- **Input data**
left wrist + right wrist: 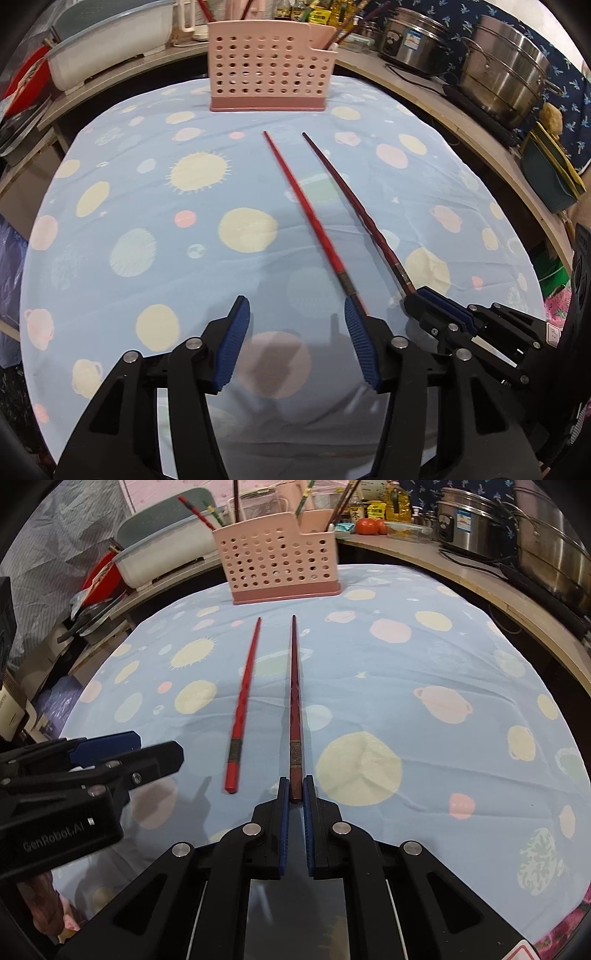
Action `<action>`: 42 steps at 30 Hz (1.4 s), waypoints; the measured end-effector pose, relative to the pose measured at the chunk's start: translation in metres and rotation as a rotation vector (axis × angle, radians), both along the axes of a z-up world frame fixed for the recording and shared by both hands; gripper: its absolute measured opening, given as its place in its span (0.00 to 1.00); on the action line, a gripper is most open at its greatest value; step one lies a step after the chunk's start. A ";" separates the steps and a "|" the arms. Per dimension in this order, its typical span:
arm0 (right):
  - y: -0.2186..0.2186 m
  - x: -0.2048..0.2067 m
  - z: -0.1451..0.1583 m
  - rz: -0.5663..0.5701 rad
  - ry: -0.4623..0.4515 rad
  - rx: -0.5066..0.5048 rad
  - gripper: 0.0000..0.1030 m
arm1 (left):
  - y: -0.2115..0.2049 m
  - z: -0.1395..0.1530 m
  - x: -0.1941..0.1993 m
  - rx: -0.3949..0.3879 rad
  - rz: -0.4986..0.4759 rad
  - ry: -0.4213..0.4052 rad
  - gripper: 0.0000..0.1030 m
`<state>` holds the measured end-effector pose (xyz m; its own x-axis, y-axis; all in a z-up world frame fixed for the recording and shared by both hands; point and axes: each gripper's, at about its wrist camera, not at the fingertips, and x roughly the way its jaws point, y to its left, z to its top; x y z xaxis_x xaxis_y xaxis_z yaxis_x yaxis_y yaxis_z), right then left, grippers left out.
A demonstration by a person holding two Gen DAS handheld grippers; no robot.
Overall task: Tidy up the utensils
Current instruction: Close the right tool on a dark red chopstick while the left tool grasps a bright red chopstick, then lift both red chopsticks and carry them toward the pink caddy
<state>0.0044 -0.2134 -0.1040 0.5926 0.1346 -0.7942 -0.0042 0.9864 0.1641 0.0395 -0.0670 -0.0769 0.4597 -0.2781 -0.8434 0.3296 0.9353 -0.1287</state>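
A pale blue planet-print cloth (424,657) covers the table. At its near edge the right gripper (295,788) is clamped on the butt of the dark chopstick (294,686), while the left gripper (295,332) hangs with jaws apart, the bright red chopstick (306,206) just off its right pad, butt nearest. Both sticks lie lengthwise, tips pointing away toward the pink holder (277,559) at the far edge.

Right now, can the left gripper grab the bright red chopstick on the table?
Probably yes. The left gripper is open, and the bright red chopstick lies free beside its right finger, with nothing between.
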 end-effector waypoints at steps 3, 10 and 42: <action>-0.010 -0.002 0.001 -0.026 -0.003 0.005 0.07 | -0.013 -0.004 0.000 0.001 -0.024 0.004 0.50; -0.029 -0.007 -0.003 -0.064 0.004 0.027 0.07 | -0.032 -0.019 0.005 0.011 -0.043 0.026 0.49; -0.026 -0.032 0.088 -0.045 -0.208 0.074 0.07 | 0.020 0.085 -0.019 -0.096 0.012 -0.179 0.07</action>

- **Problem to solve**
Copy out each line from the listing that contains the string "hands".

- **Final answer**
Action `<action>`: 42 steps at 30 Hz (1.4 s), waypoints; the measured end-effector pose, relative to the pose measured at the chunk's start: translation in metres and rotation as a rotation vector (axis × angle, radians), both along the axes of a z-up world frame fixed for the recording and shared by both hands; gripper: its absolute measured opening, given as its place in its span (0.00 to 1.00); on the action line, a gripper is most open at its greatest value; step one lies a step after the chunk's start. A ";" separates the steps and a "|" the arms. Per dimension in this order, its typical span:
`<state>` holds the measured end-effector pose (xyz m; its own x-axis, y-axis; all in a z-up world frame fixed for the recording and shared by both hands; point and axes: each gripper's, at about its wrist camera, not at the fingertips, and x roughly the way its jaws point, y to its left, z to its top; x y z xaxis_x xaxis_y xaxis_z yaxis_x yaxis_y yaxis_z), right then left, grippers left out.

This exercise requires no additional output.